10. NONCASH INVESTING AND FINANCING TRANSACTIONS
Omitted from the Financing Activities section of the Condensed Consolidated Statement of Cash Flows for the twenty-six weeks ended July 31, 2005 was a decrease in Series B convertible preferred stock of $102,820, an increase in common stock of $7,302, an increase in additional capital of $94,870 and a decrease in treasury stock of $648 associated with the conversion of a portion of the Company's Series B convertible preferred stock. Please see Note 3, "Convertible Preferred Stock."
Omitted from the Financing Activities section of the Condensed Consolidated Statement of Cash Flows for the twenty-six weeks ended August 1, 2004 was a $2,081 write-off of debt issuance costs associated with the purchase and redemption of the Company's 9 1/2% senior subordinated notes.
11. SEGMENT DATA
The Company manages and analyzes its operating results by two business segments: (i) Apparel and Related Products segment and (ii) Calvin Klein Licensing segment. In identifying its reportable segments, the Company evaluated its operating divisions and product offerings. The Company aggregates the results of its dress shirt and sportswear divisions into the Apparel and Related Products segment. This segment derives revenues from marketing dress shirts and sportswear and, to a lesser extent, footwear and other accessories, principally under the brand names Van Heusen, IZOD, Geoffrey Beene, Arrow, Kenneth Cole New York, Kenneth Cole Reaction, Bass/G.H. Bass & Co., Calvin Klein, Calvin Klein Collection, BCBG Max Azria, BCBG Attitude, MICHAEL Michael Kors, Chaps, Sean John and Donald J. Trump Signature Collection. The Calvin Klein Licensing segment derives revenues from licensing and similar arrangements worldwide of the Calvin Klein Collection, Calvin Klein and ck Calvin Klein brands for a broad array of products.

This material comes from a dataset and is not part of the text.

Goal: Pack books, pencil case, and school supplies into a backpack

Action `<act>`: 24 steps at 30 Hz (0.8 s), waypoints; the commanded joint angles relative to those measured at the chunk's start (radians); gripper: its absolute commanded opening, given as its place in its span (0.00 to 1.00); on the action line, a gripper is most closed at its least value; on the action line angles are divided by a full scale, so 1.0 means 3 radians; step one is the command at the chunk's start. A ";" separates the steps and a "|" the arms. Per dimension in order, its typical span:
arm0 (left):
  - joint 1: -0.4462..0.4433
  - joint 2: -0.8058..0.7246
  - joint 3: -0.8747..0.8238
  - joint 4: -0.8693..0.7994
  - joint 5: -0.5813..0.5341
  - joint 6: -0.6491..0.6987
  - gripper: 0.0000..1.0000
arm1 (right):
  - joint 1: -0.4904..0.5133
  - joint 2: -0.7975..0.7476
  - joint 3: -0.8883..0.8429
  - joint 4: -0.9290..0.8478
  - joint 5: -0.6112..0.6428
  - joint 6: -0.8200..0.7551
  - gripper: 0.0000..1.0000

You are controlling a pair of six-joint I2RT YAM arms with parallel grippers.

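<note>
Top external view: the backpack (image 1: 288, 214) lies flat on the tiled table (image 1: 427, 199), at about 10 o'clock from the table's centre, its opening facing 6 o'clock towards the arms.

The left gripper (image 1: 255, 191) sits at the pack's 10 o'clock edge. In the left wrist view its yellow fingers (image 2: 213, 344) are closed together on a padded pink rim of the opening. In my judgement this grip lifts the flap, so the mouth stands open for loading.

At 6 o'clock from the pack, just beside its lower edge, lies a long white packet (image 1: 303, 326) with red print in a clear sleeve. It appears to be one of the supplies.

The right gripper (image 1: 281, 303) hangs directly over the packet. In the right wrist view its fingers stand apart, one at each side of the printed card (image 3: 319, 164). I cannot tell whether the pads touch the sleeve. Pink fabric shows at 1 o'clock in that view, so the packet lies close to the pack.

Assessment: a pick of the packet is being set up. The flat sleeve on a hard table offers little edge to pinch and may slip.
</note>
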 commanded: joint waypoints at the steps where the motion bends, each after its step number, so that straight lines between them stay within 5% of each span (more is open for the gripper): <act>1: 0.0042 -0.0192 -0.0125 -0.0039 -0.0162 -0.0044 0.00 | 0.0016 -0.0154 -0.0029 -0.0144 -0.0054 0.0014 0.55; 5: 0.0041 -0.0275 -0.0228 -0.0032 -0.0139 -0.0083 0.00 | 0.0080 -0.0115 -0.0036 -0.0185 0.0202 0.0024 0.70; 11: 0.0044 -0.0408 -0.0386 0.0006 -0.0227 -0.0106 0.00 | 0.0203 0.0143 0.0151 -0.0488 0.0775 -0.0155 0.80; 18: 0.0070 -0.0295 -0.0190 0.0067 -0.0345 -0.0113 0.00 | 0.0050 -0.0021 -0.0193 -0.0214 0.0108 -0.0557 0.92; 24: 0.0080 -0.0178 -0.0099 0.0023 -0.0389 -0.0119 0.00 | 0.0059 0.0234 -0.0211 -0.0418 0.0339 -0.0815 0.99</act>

In the second quarter of 2005, the Company re-evaluated the way it aggregates its operating divisions into its reportable segments under FASB Statement No. 131. As a result, the Company's Calvin Klein Collection stores are now included in the Apparel and Related Products segment. Previously, such stores were included in the Calvin Klein Licensing segment. The Company reclassified prior year segment data for this change. This change did not result in a material change in identifiable assets for either segment.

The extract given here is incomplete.